Even if she’s technically the one who dumped him.
There was a solid three seconds where nobody said anything.
Kaelyn smoothed her hair like she’d just been caught fixing her jacket instead of… whatever that was.
“Oh,” she said brightly. “Hi.”
Behind her, Cavanagh looked like he’d rather be eaten by the forest.
Teddy slowly lowered the branch he was holding.
“Well,” he said.
Another pause.
“Good to see everyone staying focused on the search effort.”
Kaelyn rolled her eyes.
“It was just a break.”
Sure.
Because nothing says community volunteer effort like sneaking off into the bushes during an active missing-person search.
Teddy and I backed away at the exact same speed.
And the moment we were far enough down the trail that they couldn’t hear us anymore, I muttered:
“That might actually be the worst discovery we make all day.”
Honestly?
At that point I kind of hoped it was.
Search Day Fadeout
By late afternoon the search teams started drifting back to base camp.
You could feel the moment the energy shifted.
In the morning everyone had been moving fast.

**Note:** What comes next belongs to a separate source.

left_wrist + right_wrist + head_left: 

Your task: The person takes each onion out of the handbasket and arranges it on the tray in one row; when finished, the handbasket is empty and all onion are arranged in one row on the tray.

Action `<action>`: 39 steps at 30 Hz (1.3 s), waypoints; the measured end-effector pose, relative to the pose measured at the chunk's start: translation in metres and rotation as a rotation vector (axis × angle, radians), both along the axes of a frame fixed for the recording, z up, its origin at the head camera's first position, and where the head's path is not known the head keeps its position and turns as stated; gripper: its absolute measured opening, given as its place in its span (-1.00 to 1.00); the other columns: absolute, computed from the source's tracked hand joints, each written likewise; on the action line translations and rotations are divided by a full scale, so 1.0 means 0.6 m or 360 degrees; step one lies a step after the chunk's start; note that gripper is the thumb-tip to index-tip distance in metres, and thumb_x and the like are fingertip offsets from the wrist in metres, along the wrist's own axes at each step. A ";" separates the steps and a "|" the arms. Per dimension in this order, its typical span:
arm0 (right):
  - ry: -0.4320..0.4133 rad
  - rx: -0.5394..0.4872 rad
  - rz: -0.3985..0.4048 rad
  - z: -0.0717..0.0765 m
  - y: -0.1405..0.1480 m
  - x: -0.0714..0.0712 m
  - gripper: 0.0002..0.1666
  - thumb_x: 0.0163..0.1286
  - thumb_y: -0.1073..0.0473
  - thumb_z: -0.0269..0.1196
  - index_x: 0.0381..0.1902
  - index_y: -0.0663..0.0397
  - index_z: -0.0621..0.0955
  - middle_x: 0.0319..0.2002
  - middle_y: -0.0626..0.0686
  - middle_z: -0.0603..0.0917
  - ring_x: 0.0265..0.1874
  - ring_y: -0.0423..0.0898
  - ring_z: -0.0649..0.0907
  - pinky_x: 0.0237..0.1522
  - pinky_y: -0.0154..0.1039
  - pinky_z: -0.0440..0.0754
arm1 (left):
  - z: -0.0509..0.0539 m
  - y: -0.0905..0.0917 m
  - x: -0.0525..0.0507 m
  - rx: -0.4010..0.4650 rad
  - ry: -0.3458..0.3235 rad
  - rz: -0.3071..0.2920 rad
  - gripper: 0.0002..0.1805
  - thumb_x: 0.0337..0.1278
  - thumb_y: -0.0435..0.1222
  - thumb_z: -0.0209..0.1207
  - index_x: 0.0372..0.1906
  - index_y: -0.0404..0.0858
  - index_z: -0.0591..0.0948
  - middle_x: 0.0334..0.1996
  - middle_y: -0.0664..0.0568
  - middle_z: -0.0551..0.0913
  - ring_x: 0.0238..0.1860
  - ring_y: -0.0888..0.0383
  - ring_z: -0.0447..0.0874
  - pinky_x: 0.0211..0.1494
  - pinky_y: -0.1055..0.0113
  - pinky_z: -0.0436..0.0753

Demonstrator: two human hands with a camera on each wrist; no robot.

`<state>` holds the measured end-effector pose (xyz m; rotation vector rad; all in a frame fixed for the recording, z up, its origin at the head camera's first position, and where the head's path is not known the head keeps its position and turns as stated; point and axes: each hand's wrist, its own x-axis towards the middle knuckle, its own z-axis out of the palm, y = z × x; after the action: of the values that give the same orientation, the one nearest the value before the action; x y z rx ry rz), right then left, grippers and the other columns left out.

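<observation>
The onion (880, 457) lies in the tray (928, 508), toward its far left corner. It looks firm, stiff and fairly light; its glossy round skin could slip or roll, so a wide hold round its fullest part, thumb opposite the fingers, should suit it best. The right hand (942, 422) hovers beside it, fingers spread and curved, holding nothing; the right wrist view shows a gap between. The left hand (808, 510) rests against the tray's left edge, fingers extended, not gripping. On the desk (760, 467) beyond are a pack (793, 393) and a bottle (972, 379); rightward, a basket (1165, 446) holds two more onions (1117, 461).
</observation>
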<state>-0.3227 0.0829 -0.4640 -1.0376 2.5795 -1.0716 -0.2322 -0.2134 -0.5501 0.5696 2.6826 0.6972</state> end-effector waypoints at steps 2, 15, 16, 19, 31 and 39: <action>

Talking loudly. Calling Jemma’s name like the forest might suddenly answer back.
Now people just walked.
Boots muddy. Faces tired. Voices low.
The tables near the trailhead had turned into a kind of unofficial debrief zone. Volunteers checked in with officers, handing over maps and quietly reporting what they had—or hadn’t—seen.
Mostly hadn’t.
No sign of Jemma.
No trail that suddenly explained anything.
Just trees.
I spotted Candy hovering near the command table.
Steve Dillon was there too with his dad, listening while someone from another team described the section they’d covered.
And Candy was doing that thing she does.
Head tilted. Big sympathetic eyes. Nodding at everything he said like he was solving the mystery of the universe.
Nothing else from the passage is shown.